「樹木医に合格して…」
21期 濱田 拓
樹木医の受験にあたって使ったノートが、手元に3冊あります。1冊は「第1次審査(樹木医研修受講者選抜試験)」に向けて勉強したもの、あとの2冊は「第2次審査(2週間の研修・資格審査)」の時の講義ノートです。
樹木医の受験を思い立ったのは、会社の後輩の「樹木医受けないですか?」の一言でした。また、同僚が前年に樹木医試験に合格していたことも影響しているかもしれません。いずれにしても、あまり積極的なものではありませんでしたが、受ける以上は合格したいと思い「樹木医の手引き」を購入し、これだけを頼りに筆記試験の勉強をしました。植物の分類や生態が専門なので、生理や病害虫、農薬などは知らないことばかり。大事そうな単語をひたすらおぼえるような勉強でノート1冊。記述試験は過去問で対策しましたが、私の受験年は生態系に関する設問が多かったのがラッキーでした。これが1次審査を突破できた大きな要因だと思っています。

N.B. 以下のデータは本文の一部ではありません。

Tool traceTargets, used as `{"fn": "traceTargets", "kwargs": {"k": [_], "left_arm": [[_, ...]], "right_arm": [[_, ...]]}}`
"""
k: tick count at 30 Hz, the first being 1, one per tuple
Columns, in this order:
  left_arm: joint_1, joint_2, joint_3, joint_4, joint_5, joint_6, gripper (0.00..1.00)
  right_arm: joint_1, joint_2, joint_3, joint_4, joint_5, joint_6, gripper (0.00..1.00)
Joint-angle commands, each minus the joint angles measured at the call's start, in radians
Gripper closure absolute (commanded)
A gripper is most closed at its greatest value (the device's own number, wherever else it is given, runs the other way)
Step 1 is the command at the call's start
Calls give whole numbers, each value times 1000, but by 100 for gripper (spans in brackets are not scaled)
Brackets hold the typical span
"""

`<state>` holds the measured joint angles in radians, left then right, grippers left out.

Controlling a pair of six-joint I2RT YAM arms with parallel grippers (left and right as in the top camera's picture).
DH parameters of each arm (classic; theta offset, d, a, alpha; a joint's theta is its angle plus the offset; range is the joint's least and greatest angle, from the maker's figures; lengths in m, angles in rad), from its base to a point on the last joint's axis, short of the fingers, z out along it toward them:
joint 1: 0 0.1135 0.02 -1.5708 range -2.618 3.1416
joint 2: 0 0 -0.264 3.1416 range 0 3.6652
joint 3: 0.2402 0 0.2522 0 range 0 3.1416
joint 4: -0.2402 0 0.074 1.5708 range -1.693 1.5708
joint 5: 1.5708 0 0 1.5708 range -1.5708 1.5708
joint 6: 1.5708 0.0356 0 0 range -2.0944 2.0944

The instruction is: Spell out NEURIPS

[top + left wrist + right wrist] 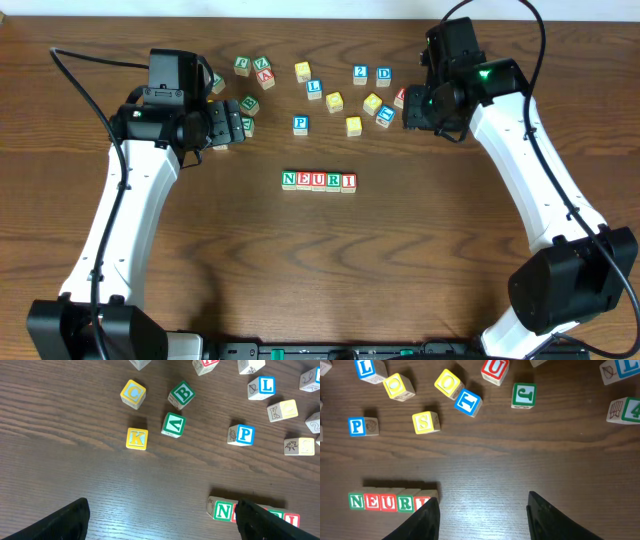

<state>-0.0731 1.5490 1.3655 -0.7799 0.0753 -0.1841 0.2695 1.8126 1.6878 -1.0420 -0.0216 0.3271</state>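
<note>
Five cubes stand in a row spelling N E U R I [319, 181] at the table's middle. Its N end [222, 511] shows in the left wrist view, and the whole row [390, 502] shows in the right wrist view. The blue P cube [300, 124] [242, 435] [362, 426] lies loose behind the row. A yellow S cube [353, 126] [426, 422] lies to its right. My left gripper [235, 125] [162, 525] hangs open and empty left of the P. My right gripper [415, 110] [485, 520] is open and empty above bare wood, right of the row.
Loose cubes are scattered along the back: yellow K [137, 438], C [133, 394], green B [181, 394], blue L [314, 88], 2 [360, 73], D [384, 75], yellow O [398, 386], blue T [468, 402], red U [495, 370], green J [524, 395].
</note>
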Motion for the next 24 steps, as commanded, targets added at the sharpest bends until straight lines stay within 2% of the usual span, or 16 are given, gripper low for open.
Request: {"fn": "traceTargets", "kwargs": {"k": [1, 24], "left_arm": [[5, 8, 13, 4, -6, -5, 9], [5, 8, 13, 3, -6, -5, 9]], "right_arm": [[2, 20, 18, 11, 16, -14, 48], [7, 23, 18, 29, 15, -14, 48]]}}
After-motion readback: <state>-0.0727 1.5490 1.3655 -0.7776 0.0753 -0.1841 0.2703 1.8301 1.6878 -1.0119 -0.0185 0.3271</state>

研修は言われていた通り想像以上に大変で、ノート2冊。毎朝の試験に一喜一憂し、普段なら飲んだくれている時間帯までかなりまじめに勉強した前半1週間。喫煙室での「情報交換」、仲間の助言がこんなにありがたいものだと身に染みた後半1週間。ただ、宿舎の部屋の椅子が硬かったのが辛かったです。
そんなこんなで、何とか樹木医に合格することができましたが、造園の経験もなく、病害虫のスペシャリストになれるはずもなく、樹木医としての自信はまだとても持てません。人間の医者でいうと外科医や内科医は無理。では何ならできる?今までの知識や経験からできることと言えば、樹の周りの土壌や風当たりなどの環境を見ること、過去からの経緯などを想定すること、そしてそれらを通して対象となる樹木の状態を考えること。これならできるかもしれません。総合診療か診療内科といったところでしょうか。そんな樹木医を目指していきたいと思います。